● TASK ITEM
Repeat exactly the lines of the listing below, please, starting with the first and ending with the line containing "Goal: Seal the"; leave out the rest.
::::
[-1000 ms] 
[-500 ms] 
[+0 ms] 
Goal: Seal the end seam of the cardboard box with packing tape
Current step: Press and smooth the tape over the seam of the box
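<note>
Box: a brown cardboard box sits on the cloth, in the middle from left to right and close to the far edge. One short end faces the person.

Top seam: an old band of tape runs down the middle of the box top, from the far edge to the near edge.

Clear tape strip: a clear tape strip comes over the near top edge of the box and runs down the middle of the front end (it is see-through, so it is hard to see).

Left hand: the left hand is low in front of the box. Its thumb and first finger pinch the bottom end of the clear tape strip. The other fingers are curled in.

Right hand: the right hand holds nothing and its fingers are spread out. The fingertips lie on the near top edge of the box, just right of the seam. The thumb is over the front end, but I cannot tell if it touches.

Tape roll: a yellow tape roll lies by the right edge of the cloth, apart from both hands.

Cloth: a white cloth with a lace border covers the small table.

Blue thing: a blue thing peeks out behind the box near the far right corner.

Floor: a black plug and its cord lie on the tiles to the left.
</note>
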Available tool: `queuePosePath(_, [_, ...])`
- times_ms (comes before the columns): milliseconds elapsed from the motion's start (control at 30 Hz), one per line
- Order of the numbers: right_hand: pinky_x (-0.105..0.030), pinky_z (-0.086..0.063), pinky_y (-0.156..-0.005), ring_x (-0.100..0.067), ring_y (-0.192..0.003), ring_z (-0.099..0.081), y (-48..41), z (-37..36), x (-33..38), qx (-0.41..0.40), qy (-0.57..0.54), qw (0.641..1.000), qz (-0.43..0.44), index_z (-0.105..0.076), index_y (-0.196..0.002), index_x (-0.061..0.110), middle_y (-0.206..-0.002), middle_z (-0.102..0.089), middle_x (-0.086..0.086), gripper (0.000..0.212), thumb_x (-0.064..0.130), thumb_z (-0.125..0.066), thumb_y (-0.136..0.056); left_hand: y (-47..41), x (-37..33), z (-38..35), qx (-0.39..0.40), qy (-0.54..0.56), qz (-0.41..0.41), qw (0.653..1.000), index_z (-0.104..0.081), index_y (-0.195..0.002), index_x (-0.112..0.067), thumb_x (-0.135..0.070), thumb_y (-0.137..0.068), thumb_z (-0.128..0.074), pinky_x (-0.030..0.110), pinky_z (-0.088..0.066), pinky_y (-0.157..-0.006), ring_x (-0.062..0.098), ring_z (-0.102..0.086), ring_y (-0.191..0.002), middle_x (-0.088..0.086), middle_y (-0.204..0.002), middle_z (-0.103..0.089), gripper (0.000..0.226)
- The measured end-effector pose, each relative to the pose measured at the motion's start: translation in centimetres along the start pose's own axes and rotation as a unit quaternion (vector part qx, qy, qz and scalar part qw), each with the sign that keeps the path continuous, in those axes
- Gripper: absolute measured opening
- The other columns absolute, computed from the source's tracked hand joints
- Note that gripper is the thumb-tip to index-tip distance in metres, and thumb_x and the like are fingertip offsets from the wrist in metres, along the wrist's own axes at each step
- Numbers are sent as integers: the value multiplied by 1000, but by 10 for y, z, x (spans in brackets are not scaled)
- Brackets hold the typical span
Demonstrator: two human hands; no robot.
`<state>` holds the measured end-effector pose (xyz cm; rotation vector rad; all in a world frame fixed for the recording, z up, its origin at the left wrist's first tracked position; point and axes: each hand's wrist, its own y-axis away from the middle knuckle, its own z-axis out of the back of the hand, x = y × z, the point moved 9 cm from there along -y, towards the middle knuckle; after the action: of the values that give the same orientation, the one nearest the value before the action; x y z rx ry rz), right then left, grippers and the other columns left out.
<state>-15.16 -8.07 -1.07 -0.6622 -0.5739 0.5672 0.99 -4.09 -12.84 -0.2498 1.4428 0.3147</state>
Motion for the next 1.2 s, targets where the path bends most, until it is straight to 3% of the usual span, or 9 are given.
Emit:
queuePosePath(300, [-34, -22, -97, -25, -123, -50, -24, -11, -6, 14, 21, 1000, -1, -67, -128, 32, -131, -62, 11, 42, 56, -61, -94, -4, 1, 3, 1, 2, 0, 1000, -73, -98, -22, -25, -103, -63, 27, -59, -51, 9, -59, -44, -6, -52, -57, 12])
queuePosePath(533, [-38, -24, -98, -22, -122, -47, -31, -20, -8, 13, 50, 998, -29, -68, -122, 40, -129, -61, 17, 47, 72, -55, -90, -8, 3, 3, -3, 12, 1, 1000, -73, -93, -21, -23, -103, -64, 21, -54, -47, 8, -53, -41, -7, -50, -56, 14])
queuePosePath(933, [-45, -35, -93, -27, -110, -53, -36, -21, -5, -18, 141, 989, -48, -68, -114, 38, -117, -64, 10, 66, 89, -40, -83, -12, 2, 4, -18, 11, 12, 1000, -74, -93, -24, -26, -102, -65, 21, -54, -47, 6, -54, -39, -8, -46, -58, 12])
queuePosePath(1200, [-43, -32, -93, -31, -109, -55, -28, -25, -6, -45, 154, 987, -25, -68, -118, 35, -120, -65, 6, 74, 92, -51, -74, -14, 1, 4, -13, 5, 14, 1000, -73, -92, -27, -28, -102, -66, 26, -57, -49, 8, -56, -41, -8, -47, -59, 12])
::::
● EXERCISE ANSWER
[-1000 ms] 
[-500 ms] 
[+0 ms] 
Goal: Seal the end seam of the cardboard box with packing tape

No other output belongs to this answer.